### TASK TO CARRY OUT
Begin at the line containing "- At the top" in the data below and go on through the line containing "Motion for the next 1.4", repeating each line exactly; include both ends and no other line.

(Stored dataset items)
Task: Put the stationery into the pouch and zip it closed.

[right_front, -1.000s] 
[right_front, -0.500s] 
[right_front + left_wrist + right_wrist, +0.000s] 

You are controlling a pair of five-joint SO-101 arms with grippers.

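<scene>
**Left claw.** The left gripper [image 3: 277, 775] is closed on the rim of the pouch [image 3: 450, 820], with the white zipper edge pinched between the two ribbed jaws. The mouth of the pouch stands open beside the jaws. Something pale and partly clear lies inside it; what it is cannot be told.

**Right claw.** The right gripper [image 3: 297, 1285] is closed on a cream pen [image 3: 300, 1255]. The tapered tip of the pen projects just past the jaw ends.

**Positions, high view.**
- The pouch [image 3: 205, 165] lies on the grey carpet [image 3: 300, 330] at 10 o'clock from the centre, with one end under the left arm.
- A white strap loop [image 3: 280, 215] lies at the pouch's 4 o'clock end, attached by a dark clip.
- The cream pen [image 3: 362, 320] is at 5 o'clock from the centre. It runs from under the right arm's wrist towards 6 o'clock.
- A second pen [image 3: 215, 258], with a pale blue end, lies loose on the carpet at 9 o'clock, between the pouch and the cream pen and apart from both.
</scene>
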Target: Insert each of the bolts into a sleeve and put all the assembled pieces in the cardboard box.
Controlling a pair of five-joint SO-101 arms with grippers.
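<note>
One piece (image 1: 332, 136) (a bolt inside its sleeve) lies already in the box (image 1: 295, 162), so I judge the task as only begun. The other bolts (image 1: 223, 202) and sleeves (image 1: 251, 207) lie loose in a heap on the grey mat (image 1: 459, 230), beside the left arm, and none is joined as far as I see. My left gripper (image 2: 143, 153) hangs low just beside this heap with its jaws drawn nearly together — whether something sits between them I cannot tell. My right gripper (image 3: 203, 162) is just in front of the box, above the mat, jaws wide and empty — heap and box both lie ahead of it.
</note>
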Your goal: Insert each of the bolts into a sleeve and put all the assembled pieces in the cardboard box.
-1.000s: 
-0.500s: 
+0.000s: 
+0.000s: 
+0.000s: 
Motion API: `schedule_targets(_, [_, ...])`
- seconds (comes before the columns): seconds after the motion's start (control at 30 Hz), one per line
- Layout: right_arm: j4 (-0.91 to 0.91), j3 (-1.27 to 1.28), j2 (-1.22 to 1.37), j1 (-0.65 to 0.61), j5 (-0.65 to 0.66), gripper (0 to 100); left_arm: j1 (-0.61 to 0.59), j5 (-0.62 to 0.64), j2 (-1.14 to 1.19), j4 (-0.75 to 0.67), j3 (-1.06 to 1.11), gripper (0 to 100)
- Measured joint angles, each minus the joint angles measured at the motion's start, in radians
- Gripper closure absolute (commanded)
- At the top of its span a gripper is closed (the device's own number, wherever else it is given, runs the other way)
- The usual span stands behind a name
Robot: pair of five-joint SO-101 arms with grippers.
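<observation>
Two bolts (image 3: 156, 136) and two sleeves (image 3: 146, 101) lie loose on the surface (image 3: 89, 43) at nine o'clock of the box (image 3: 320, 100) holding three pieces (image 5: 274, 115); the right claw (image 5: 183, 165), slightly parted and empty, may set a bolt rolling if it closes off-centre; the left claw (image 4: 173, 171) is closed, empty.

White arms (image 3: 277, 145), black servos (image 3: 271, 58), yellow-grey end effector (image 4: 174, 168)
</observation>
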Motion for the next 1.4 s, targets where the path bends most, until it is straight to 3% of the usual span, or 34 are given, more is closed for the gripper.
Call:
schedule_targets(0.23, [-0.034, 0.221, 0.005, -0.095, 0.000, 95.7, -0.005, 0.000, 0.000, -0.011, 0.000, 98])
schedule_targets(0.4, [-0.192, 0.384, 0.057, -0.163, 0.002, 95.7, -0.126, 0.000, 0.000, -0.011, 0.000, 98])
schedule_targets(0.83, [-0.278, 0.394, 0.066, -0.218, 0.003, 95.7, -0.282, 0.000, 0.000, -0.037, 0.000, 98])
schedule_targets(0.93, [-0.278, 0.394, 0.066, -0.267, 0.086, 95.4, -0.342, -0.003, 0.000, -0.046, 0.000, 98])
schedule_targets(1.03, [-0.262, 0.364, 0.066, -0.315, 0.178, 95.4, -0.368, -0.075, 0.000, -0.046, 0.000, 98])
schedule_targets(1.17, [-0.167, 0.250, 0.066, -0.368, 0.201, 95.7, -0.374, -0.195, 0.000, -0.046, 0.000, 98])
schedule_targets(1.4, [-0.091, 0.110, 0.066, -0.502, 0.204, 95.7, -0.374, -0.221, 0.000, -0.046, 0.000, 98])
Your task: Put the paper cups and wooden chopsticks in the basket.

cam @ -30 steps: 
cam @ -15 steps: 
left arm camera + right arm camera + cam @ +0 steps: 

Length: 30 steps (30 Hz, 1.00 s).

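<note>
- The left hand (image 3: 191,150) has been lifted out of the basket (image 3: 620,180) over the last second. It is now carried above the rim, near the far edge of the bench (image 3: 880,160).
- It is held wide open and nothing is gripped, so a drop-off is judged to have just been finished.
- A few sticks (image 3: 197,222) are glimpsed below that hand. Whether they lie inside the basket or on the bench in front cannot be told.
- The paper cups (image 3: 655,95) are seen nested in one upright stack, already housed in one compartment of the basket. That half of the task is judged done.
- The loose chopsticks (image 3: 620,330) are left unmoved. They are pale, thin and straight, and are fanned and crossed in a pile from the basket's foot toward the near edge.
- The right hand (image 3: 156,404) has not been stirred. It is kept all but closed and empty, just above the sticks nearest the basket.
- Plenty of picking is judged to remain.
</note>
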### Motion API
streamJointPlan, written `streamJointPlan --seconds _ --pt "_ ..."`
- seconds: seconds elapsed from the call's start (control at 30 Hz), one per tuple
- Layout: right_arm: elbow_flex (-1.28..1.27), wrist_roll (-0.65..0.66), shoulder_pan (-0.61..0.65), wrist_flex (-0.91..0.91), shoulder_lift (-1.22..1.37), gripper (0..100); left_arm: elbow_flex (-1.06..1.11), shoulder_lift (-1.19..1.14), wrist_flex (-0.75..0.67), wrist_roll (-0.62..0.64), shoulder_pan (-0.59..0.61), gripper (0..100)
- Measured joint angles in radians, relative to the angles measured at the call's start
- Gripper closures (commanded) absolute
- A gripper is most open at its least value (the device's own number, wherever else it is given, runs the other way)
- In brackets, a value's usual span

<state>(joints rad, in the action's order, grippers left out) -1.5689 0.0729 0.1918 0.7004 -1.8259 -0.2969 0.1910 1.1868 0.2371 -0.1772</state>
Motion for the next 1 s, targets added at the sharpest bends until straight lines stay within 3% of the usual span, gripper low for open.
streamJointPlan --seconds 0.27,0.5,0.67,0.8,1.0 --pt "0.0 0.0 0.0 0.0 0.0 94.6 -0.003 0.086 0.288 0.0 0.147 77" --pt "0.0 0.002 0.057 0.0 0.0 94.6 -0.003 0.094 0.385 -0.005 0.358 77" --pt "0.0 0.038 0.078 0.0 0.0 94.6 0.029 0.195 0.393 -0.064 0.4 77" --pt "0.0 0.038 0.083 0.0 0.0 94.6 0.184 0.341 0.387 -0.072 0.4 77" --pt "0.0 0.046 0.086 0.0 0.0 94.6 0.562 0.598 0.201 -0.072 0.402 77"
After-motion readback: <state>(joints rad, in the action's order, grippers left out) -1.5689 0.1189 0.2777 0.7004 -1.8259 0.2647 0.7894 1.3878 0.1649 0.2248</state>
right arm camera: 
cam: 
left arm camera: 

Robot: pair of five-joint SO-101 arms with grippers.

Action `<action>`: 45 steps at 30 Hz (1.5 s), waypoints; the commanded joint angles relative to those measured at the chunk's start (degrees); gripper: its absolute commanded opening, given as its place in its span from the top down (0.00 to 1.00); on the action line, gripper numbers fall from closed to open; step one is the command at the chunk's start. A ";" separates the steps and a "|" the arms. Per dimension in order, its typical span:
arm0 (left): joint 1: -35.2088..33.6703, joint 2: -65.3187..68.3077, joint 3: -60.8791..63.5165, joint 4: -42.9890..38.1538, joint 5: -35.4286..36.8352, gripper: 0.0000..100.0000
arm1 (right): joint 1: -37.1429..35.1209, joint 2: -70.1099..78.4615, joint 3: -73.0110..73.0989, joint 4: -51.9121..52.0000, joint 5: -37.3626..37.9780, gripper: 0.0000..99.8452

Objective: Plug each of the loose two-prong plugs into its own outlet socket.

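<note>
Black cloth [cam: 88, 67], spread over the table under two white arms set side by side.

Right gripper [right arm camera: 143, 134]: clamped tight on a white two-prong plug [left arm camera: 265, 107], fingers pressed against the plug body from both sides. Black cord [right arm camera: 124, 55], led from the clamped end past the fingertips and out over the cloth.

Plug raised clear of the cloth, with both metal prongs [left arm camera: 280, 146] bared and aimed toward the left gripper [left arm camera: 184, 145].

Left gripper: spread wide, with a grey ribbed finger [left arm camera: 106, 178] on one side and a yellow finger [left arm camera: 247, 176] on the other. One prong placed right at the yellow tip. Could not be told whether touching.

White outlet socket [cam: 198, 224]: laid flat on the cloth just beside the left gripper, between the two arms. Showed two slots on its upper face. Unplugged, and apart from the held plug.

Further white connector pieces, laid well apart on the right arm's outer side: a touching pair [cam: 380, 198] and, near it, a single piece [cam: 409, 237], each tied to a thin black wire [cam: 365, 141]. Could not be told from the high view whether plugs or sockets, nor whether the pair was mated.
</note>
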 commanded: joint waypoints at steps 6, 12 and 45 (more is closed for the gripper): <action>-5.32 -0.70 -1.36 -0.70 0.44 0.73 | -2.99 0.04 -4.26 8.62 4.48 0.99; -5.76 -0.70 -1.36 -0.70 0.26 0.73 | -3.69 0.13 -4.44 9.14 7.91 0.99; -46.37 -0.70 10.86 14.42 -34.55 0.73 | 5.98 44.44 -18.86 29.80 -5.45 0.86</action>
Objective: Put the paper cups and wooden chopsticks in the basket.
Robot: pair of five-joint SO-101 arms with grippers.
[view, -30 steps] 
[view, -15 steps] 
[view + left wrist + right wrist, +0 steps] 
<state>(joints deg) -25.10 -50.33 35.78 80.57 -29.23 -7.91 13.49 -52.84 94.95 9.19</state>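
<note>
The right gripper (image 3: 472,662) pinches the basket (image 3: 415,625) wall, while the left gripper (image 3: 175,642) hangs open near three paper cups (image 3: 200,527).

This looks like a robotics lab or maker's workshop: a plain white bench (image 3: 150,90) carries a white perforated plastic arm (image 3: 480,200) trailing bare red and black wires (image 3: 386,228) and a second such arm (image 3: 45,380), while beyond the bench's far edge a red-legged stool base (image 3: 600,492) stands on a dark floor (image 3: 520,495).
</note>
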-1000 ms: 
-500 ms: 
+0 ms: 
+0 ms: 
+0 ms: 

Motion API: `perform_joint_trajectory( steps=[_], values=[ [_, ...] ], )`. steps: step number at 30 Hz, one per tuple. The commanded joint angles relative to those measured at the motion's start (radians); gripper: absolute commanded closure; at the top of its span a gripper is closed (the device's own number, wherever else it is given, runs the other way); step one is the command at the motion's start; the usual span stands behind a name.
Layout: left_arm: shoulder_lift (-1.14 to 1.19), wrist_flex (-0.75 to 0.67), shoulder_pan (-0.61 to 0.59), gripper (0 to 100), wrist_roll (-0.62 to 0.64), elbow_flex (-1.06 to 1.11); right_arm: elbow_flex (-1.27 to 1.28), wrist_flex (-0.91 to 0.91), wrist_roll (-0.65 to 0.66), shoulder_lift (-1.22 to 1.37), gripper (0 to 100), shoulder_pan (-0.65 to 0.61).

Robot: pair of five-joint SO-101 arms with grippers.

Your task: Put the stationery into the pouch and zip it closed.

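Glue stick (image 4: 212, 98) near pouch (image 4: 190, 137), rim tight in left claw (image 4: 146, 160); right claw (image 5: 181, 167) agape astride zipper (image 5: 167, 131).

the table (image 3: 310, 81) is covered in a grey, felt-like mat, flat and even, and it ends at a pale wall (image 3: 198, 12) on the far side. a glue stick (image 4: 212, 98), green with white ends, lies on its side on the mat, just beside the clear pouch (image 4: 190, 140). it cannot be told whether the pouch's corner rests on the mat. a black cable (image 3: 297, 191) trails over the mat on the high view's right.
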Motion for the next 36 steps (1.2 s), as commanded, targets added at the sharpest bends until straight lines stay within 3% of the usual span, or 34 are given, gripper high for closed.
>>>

### PROBLEM SOLUTION
- At the top of its span a gripper is closed (the device's own number, wherever else it is given, runs the other way)
- The usual span stands behind a name
Robot: pair of five-joint SO-101 arms with grippers.
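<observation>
Two bolts (image 3: 156, 136) and two sleeves (image 3: 146, 101) lie loose on the surface (image 3: 89, 43) at nine o'clock of the box (image 3: 320, 100) holding three pieces (image 5: 274, 115); the right claw (image 5: 183, 165), slightly parted and empty, may set a bolt rolling if it closes off-centre; the left claw (image 4: 173, 171) is closed, empty.

White arms (image 3: 277, 145), black servos (image 3: 271, 58), yellow-grey end effector (image 4: 174, 168)
</observation>
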Motion for the next 1.4 s, targets where the path bends most, until it is straight to 3% of the usual span, or 34 are given, more is closed for the gripper.

This output has been given in full.